ESET Threat Report Highlights Evolving Threats Targeting Mobile Devices and Financial Information

ESET’s latest Threat Report has unveiled a disturbing trend in cyber threats targeting mobile devices and financial information. The report, covering December 2023 through May 2024, highlights a surge in Android financial malware, including traditional banking trojans and newer cryptostealers aimed at stealing cryptocurrency holdings.

One concerning development is the rise of infostealing malware posing as popular generative AI tools. Malware like Rilide Stealer has been using names like OpenAI’s Sora and Google’s Gemini to deceive victims. Another campaign disguised the Vidar infostealer as a fake Windows desktop app for the AI image generator Midjourney. ESET warns that this tactic of leveraging the AI theme is likely to continue, with infostealing malware now impersonating generative AI tools.

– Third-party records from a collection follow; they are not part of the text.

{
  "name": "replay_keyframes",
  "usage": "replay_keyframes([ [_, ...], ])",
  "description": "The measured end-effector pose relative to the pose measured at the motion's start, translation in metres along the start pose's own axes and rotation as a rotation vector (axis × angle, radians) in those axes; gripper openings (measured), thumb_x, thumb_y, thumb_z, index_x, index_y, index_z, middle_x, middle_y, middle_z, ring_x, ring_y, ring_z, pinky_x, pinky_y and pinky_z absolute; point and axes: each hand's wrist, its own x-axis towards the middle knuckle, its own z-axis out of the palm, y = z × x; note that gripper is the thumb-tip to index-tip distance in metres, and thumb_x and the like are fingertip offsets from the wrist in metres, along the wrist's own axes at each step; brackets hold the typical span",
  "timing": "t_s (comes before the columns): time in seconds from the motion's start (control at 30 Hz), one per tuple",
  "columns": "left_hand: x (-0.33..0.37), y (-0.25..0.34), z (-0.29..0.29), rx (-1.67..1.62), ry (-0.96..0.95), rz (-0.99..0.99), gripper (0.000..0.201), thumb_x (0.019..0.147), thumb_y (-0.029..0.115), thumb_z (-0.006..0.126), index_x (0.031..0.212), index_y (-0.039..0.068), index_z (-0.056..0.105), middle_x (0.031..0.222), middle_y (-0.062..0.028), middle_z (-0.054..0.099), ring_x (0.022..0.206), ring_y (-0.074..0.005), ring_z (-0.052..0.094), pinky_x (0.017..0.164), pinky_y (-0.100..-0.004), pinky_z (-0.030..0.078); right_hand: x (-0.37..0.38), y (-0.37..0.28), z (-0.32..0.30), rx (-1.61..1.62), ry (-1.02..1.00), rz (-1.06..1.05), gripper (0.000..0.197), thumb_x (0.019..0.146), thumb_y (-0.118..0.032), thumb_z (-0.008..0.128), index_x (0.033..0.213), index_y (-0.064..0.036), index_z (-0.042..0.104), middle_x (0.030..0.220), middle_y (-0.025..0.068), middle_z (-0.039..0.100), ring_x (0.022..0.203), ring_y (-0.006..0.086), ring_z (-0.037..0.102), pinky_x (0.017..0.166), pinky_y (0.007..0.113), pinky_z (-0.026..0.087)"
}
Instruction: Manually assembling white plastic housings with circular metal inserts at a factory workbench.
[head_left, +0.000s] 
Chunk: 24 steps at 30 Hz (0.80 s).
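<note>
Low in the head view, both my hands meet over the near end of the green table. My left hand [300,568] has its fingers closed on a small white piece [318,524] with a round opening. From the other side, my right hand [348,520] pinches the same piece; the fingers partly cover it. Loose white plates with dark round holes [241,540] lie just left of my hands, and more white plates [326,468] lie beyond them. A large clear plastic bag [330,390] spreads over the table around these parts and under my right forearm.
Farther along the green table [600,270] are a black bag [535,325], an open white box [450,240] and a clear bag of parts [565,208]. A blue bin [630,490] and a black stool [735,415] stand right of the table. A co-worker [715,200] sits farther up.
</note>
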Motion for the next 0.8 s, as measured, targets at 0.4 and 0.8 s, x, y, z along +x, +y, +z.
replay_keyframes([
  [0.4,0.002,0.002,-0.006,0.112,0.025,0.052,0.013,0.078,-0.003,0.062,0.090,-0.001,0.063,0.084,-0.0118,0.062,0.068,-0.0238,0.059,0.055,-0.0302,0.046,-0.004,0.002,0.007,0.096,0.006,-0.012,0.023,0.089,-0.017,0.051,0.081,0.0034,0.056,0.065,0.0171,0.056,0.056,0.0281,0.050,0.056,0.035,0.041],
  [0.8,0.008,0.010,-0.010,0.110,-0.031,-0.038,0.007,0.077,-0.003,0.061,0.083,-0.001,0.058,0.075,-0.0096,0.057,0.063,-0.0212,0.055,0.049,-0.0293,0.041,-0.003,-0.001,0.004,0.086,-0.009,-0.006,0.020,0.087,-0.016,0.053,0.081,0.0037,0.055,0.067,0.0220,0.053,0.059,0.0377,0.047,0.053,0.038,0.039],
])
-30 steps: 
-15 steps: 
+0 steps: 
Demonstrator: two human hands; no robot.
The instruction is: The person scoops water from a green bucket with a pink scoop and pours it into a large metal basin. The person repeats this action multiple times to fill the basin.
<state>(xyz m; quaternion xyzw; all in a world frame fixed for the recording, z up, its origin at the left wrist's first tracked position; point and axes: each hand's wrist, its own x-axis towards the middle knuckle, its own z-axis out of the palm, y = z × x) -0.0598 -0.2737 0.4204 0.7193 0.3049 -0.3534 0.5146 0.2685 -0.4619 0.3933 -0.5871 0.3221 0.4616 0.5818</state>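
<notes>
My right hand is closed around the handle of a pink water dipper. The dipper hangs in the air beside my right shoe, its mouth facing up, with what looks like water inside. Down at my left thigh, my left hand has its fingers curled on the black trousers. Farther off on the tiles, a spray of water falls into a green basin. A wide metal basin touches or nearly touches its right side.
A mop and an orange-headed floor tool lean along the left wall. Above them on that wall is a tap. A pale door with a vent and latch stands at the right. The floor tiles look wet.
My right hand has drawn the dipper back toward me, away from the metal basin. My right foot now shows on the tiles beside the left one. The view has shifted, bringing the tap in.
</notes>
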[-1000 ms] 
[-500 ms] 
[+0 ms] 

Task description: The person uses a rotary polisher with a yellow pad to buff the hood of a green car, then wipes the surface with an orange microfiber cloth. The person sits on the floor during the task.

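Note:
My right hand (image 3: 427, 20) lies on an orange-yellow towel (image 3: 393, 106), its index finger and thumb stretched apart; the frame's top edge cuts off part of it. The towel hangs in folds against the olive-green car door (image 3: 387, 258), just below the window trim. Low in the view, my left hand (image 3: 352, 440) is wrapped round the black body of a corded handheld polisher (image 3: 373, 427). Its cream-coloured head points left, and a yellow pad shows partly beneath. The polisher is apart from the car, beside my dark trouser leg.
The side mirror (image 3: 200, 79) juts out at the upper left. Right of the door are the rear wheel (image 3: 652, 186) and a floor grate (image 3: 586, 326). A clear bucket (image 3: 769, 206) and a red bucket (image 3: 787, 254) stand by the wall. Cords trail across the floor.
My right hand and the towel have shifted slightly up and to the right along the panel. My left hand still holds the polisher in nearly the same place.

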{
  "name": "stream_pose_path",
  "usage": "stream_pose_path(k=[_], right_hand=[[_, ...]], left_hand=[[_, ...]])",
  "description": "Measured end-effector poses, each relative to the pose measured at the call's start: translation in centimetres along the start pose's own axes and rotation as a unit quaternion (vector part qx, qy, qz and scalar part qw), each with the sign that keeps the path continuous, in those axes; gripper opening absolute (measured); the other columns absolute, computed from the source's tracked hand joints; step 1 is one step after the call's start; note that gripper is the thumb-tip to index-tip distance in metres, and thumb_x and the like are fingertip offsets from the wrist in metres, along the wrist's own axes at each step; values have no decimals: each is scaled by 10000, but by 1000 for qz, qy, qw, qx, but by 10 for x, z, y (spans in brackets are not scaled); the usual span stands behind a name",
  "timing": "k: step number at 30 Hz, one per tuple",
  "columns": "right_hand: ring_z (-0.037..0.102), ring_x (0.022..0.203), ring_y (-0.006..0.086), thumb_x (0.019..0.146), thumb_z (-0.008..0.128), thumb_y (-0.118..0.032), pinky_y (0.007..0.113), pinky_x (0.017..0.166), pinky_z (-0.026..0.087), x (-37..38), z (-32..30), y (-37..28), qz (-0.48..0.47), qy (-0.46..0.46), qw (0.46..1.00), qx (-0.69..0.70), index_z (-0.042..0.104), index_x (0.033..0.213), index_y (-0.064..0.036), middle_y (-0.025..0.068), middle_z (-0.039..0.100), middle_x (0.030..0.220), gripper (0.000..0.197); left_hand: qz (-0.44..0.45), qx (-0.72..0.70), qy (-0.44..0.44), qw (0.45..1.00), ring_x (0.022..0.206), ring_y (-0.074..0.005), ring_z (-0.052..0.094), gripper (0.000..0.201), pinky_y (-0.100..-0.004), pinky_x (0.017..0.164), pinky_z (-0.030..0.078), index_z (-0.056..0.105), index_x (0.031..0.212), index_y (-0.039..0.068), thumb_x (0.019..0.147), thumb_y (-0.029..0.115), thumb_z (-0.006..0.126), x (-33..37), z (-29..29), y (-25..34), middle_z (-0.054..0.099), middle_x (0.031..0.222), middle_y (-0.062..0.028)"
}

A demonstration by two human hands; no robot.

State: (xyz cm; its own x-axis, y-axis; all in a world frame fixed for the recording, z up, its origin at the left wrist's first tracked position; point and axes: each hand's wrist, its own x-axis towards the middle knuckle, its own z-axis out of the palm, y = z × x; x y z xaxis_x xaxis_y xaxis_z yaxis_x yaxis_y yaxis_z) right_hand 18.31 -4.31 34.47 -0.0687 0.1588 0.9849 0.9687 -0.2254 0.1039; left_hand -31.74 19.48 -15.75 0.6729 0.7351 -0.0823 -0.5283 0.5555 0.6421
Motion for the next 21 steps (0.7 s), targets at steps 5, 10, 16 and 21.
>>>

The report also sheds light on the GoldPickaxe mobile malware, capable of stealing facial recognition data to create deepfake videos for fraudulent financial transactions. This malware has been targeting victims in Southeast Asia through localized malicious apps, with an Android version called GoldDiggerPlus spreading to Latin America and South Africa.

Furthermore, gamers using cracked video games and cheating tools for online multiplayer games are at risk of distributing info stealers like Lumma Stealer and RedLine Stealer. The latter saw a significant increase in detections in the first half of 2024, surpassing the previous six months by a third.

Despite the disruption of the LockBit ransomware gang by law enforcement in February 2024, ESET’s telemetry indicates that two recent LockBit campaigns were carried out by separate groups using the leaked LockBit builder. The report also highlights the ongoing investigation of the Ebury group, a sophisticated server-side malware campaign targeting Linux, FreeBSD, and OpenBSD servers, with over 100,000 servers still compromised by Ebury malware as of late 2023.